Selon une source et des images satellites, les pétroliers naviguent vers un point de rencontre avant d’entrer dans le détroit, puis se dispersent à intervalles de trois à quatre kilomètres. Plusieurs navires désactivent leurs transpondeurs et réduisent leur éclairage.

Un système de coordonnées permettrait à l’armée américaine de suivre les navires, bien que, selon une source, « vous êtes surveillé en permanence ».

Lors du passage dans le détroit, en dehors de la zone revendiquée par l’Iran, les navires s’arrêtent à côté de pétroliers géants pour procéder au transfert de cargaison. Ces opérations durent entre 24 et 40 heures. Les pétroliers vides repartent ensuite, tandis que les navires chargés poursuivent leur route.

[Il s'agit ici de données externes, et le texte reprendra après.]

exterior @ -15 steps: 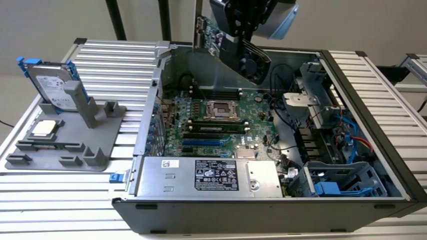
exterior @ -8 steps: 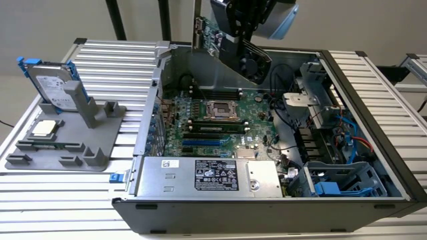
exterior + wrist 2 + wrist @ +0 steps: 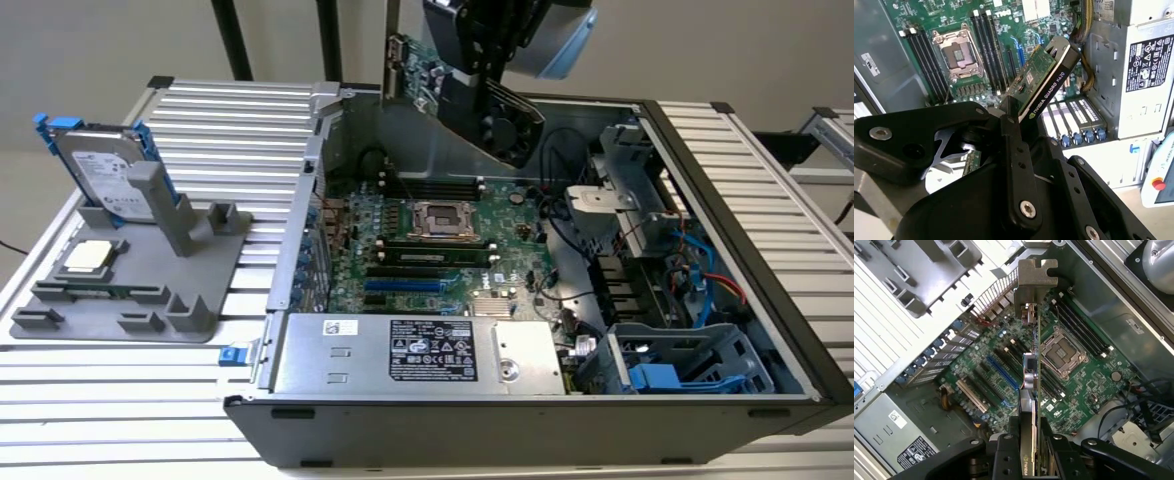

Ce système repose sur un nombre limité d’opérateurs acceptant de faire transiter leurs navires malgré les restrictions iraniennes.

Cependant, l’opération comporte des risques. Selon Noam Raydan de l’Institut de Washington, « il est impossible de savoir quand l’Iran décidera d’utiliser des drones ou des embarcations militaires pour empêcher même ces navires de traverser ».

L’Iran utilise depuis des années des transferts de navire à navire pour contourner les sanctions en masquant l’origine du pétrole. Avant la guerre, il opérait généralement avec deux navires simultanément afin d’éviter d’être détecté.

L’opération américaine, impliquant des transferts à grande échelle, offre une meilleure protection aux producteurs du Golfe afin de maintenir les exportations.

Reuters a analysé plus d’une douzaine d’images satellites montrant des opérations entre le 2 mai et le 11 juin impliquant des flottes de pétroliers du Golfe et des navires exploités par des compagnies internationales. Environ 90 millions de barils de pétrole brut et de produits raffinés auraient ainsi été transférés depuis début mai.

Michael Froman, président du Council on Foreign Relations, a estimé que les États-Unis s’alignaient paradoxalement sur des pratiques utilisées par la Chine, la Russie, la Corée du Nord et l’Iran pour contourner les sanctions.

Six sources indiquent que les États-Unis soutiennent les navires par surveillance aérienne et contrôle de conformité, plutôt que par escorte navale.

Les opérateurs doivent se soumettre à une procédure de conformité avant d’être autorisés à participer. Le système prévoit une surveillance continue depuis le bureau américain de coordination maritime à Bahreïn.

Des données montrent que des entreprises internationales dominent le côté réception des opérations, notamment Dynacom Tankers Management (Grèce), qui a reconnu chercher des méthodes innovantes pour transporter du pétrole via le détroit.

Son fondateur a déclaré que la liberté de navigation était essentielle et qu’aucune entrave ne devait être imposée.

Le nouveau système comporte toutefois des risques supplémentaires, notamment un manque de données fiables, les transpondeurs étant désactivés et les rapports classiques non transmis, augmentant le risque de collisions nocturnes.

Les opérateurs doivent être approuvés avant de recevoir des créneaux de passage et rester en contact permanent avec le centre américain à Bahreïn.

Les exportations des Émirats arabes unis représentent une part importante de ces transferts. La compagnie ADNOC figure parmi les acteurs les plus actifs, tout comme Kuwait Oil Tankers.

Environ 2,3 millions de barils ont été transférés en une seule journée depuis un pétrolier kuwaitien près de Sohar le 6 juin.

Le navire receveur C. Ruby a ensuite été observé en route vers l’Inde, avec une destination finale prévue en Chine.

Selon un expert, il ne s’agit pas d’une solution durable mais d’une réponse temporaire à une situation exceptionnelle.